L'olio di canola ha anche una maggiore quantità di acidi grassi omega-3 rispetto all'olio di mais. MedlinePlus osserva che gli acidi grassi omega 3 possono ridurre l'infiammazione e migliorare la salute del cuore riducendo la pressione sanguigna e l'accumulo di placca nelle arterie.

Secondo la Mayo Clinic, gli acidi grassi omega-3 sono grassi insaturi che, quando sostituiti con grassi saturi nella dieta, possono abbassare i livelli di colesterolo.

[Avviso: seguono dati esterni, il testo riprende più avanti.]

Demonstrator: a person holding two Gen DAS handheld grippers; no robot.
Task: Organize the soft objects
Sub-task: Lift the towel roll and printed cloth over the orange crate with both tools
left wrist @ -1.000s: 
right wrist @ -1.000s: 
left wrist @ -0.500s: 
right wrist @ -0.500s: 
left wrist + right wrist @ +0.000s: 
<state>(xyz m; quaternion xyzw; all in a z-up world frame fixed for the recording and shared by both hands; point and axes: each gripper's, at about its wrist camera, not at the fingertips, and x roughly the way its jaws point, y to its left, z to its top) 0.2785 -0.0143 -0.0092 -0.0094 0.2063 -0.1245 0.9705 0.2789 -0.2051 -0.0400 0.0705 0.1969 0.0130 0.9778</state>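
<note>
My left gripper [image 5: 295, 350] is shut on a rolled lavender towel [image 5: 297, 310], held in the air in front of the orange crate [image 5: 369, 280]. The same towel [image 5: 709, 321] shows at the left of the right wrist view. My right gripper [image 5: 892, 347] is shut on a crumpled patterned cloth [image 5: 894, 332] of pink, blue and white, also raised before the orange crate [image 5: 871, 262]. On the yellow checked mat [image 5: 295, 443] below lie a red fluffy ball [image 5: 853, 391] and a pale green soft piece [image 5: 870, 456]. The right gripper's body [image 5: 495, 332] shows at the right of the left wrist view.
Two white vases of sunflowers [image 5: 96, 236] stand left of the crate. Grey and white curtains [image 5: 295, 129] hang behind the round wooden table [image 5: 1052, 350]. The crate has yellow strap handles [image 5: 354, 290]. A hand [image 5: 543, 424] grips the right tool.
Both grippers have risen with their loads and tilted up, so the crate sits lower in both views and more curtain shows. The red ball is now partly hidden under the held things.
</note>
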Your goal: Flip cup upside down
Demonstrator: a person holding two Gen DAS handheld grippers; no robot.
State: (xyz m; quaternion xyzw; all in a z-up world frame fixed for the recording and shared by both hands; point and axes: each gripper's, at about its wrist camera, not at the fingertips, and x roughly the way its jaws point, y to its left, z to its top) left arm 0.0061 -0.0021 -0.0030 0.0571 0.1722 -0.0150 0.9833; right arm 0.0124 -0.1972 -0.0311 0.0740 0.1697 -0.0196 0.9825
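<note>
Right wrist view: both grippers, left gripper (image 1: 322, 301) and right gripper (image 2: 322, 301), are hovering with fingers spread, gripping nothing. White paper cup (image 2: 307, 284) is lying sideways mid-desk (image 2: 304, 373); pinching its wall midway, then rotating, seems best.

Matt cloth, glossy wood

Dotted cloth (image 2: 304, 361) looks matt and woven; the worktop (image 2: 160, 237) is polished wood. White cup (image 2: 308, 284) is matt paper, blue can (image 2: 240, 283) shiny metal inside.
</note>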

Oltre all'utilizzo dell'olio di canola, l'aggiunta di pesce grasso alla tua dieta è un'ottima scelta.

Come i grassi monoinsaturi, gli acidi grassi omega-3 combattono l'infiammazione nel corpo. Ciò può ridurre il rischio di danni ai vasi sanguigni, proteggendo da malattie cardiache e ictus.

Oltre all'uso di olio di canola, si consiglia di assumere una o due porzioni di pesce ogni settimana per ottenere quantità adeguate di acidi grassi omega-3 nella dieta.

Oli da cucina più sani

L'olio di canola è il chiaro vincitore per la cottura rispetto all'olio di mais. Ha un'alta temperatura del fumo, quindi è sicuro da usare quando si fa il soffritto o si frigge. Vanta anche un sapore neutro, quindi non influenzerà il gusto del cibo come fanno altri oli. Ci sono altri oli vegetali che possono essere usati anche per cucinare oltre all'olio di canola.

L'olio di avocado, ad esempio, è un ottimo sostituto dell'olio di canola quando si fa soffriggere o friggere i cibi a causa del suo alto punto di fumo. È anche ricco di grassi monoinsaturi.

Mentre l'olio di avocado è ottimo per cucinare e ha un profilo salutare di acidi grassi, può essere molto più costoso dell'olio di canola. È costoso perché ci vogliono molti avocado per creare una piccola quantità di petrolio. Se il budget lo consente, provalo.

L'olio extra vergine di oliva (EVOO) è il più alto contenuto di grassi monoinsaturi di tutti gli oli. È uno dei componenti principali della dieta mediterranea, che ha dimostrato di favorire la salute del cuore. Questo olio viene utilizzato al meglio a temperature medie o basse.

Non dovresti usare EVOO per friggere i cibi poiché ha un punto di fumo molto più basso rispetto ad altri oli da cucina. Vanta anche un sapore più forte, che lo rende un'ottima base per condimenti per insalate.

Quando si confronta l'olio di canola e di mais, l'olio di canola è il chiaro vincitore dal punto di vista nutrizionale. È ricco di grassi monoinsaturi salutari per il cuore e acidi grassi omega-3, ha un'alta temperatura del fumo e offre un sapore neutro perfetto per cucinare. L'olio di canola proviene principalmente da piante geneticamente modificate, ma puoi trovare marchi che provengono anche da fonti non OGM.